>>>

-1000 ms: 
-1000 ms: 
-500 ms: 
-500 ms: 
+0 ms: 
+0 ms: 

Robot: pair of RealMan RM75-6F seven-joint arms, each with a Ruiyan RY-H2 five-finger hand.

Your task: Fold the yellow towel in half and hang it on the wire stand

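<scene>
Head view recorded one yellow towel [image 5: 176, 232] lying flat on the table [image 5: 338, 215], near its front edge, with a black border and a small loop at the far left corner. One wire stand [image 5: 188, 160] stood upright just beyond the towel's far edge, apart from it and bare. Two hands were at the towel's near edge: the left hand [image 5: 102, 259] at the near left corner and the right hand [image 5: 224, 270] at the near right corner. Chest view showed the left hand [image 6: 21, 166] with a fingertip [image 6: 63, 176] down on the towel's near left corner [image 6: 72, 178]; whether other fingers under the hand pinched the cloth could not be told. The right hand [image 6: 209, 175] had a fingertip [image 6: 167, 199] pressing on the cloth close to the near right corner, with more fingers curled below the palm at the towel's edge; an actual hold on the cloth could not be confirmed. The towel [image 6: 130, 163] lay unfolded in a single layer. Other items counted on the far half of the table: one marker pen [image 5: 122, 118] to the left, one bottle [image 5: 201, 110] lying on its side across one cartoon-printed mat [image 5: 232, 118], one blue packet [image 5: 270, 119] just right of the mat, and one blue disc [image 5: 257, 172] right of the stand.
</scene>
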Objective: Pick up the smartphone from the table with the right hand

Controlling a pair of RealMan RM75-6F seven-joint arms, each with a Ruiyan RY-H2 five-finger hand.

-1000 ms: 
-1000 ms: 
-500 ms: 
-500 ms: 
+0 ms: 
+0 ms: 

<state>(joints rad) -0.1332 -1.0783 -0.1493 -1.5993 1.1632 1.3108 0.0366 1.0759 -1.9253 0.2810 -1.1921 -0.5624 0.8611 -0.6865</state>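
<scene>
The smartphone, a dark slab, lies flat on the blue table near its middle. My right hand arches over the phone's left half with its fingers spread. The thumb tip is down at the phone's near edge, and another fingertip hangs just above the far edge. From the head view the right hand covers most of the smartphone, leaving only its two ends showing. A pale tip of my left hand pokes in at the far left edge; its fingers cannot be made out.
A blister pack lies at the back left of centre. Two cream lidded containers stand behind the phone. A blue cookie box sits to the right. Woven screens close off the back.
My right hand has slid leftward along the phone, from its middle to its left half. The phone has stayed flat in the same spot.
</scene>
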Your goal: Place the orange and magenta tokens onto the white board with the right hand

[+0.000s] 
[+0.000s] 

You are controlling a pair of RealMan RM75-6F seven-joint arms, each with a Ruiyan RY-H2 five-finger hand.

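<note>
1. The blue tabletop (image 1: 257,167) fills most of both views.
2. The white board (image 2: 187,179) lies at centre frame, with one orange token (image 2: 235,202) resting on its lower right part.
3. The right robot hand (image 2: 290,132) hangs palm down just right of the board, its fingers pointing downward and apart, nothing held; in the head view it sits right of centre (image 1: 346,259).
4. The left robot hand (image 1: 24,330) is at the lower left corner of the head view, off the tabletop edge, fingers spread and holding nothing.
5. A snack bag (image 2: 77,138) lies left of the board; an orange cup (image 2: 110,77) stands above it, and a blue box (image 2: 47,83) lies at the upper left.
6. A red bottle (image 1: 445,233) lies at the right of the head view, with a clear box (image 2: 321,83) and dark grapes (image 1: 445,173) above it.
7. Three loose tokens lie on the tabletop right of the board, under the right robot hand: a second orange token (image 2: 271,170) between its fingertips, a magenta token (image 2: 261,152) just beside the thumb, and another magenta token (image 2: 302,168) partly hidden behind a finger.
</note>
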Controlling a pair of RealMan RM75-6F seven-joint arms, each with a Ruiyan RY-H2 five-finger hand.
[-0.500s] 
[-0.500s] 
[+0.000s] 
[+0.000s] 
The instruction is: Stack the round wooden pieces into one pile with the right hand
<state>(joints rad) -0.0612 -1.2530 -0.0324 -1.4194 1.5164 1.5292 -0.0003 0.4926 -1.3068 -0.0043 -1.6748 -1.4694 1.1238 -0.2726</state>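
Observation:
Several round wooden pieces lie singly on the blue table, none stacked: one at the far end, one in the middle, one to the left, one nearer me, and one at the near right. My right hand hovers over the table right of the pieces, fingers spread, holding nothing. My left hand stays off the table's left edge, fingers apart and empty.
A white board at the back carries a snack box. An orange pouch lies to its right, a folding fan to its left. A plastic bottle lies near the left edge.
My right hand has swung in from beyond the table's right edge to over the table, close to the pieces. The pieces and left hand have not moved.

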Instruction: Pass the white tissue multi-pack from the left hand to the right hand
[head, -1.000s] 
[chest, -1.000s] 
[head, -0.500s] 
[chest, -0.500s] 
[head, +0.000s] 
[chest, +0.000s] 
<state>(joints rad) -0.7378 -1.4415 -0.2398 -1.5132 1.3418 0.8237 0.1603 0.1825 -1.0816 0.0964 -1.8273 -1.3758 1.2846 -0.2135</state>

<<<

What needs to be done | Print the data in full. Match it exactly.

Exercise response |
-1000 ms: 
-1000 ms: 
-500 ms: 
-500 ms: 
+0 ms: 
+0 ms: 

Robot: pair of RealMan RM75-6F seven-joint arms, each with a Ruiyan RY-H2 five-finger hand.

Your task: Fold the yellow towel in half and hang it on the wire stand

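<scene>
Head view recorded one yellow towel [image 5: 176, 232] lying flat on the table [image 5: 338, 215], near its front edge, with a black border and a small loop at the far left corner. One wire stand [image 5: 188, 160] stood upright just beyond the towel's far edge, apart from it and bare. Two hands were at the towel's near edge: the left hand [image 5: 102, 259] at the near left corner and the right hand [image 5: 224, 270] at the near right corner. Chest view showed the left hand [image 6: 21, 166] with a fingertip [image 6: 63, 176] down on the towel's near left corner [image 6: 72, 178]; whether other fingers under the hand pinched the cloth could not be told. The right hand [image 6: 209, 175] had a fingertip [image 6: 167, 199] pressing on the cloth close to the near right corner, with more fingers curled below the palm at the towel's edge; an actual hold on the cloth could not be confirmed. The towel [image 6: 130, 163] lay unfolded in a single layer. Other items counted on the far half of the table: one marker pen [image 5: 122, 118] to the left, one bottle [image 5: 201, 110] lying on its side across one cartoon-printed mat [image 5: 232, 118], one blue packet [image 5: 270, 119] just right of the mat, and one blue disc [image 5: 257, 172] right of the stand.
</scene>
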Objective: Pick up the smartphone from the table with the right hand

Controlling a pair of RealMan RM75-6F seven-joint arms, each with a Ruiyan RY-H2 five-finger hand.

-1000 ms: 
-1000 ms: 
-500 ms: 
-500 ms: 
+0 ms: 
+0 ms: 

<state>(joints rad) -0.1332 -1.0783 -0.1493 -1.5993 1.1632 1.3108 0.0366 1.0759 -1.9253 0.2810 -1.1921 -0.5624 0.8611 -0.6865</state>
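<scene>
The smartphone, a dark slab, lies flat on the blue table near its middle. My right hand arches over the phone's left half with its fingers spread. The thumb tip is down at the phone's near edge, and another fingertip hangs just above the far edge. From the head view the right hand covers most of the smartphone, leaving only its two ends showing. A pale tip of my left hand pokes in at the far left edge; its fingers cannot be made out.
A blister pack lies at the back left of centre. Two cream lidded containers stand behind the phone. A blue cookie box sits to the right. Woven screens close off the back.
My right hand has slid leftward along the phone, from its middle to its left half. The phone has stayed flat in the same spot.
</scene>
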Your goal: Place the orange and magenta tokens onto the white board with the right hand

[+0.000s] 
[+0.000s] 

You are controlling a pair of RealMan RM75-6F seven-joint arms, each with a Ruiyan RY-H2 five-finger hand.

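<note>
1. The blue tabletop (image 1: 257,167) fills most of both views.
2. The white board (image 2: 187,179) lies at centre frame, with one orange token (image 2: 235,202) resting on its lower right part.
3. The right robot hand (image 2: 290,132) hangs palm down just right of the board, its fingers pointing downward and apart, nothing held; in the head view it sits right of centre (image 1: 346,259).
4. The left robot hand (image 1: 24,330) is at the lower left corner of the head view, off the tabletop edge, fingers spread and holding nothing.
5. A snack bag (image 2: 77,138) lies left of the board; an orange cup (image 2: 110,77) stands above it, and a blue box (image 2: 47,83) lies at the upper left.
6. A red bottle (image 1: 445,233) lies at the right of the head view, with a clear box (image 2: 321,83) and dark grapes (image 1: 445,173) above it.
7. Three loose tokens lie on the tabletop right of the board, under the right robot hand: a second orange token (image 2: 271,170) between its fingertips, a magenta token (image 2: 261,152) just beside the thumb, and another magenta token (image 2: 302,168) partly hidden behind a finger.
</note>
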Controlling a pair of RealMan RM75-6F seven-joint arms, each with a Ruiyan RY-H2 five-finger hand.
[-0.500s] 
[-0.500s] 
[+0.000s] 
[+0.000s] 
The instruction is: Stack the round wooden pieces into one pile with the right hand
<state>(joints rad) -0.0612 -1.2530 -0.0324 -1.4194 1.5164 1.5292 -0.0003 0.4926 -1.3068 -0.0043 -1.6748 -1.4694 1.1238 -0.2726</state>
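Observation:
Several round wooden pieces lie singly on the blue table, none stacked: one at the far end, one in the middle, one to the left, one nearer me, and one at the near right. My right hand hovers over the table right of the pieces, fingers spread, holding nothing. My left hand stays off the table's left edge, fingers apart and empty.
A white board at the back carries a snack box. An orange pouch lies to its right, a folding fan to its left. A plastic bottle lies near the left edge.
My right hand has swung in from beyond the table's right edge to over the table, close to the pieces. The pieces and left hand have not moved.
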
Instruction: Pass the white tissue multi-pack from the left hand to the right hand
[head, -1.000s] 
[chest, -1.000s] 
[head, -0.500s] 
[chest, -0.500s] 
[head, +0.000s] 
[chest, +0.000s] 
<state>(joints rad) -0.7378 -1.4415 -0.2398 -1.5132 1.3418 0.8237 0.1603 0.1825 -1.0816 0.0964 -1.8273 -1.3758 1.2846 -0.2135</state>

The output has been given in full.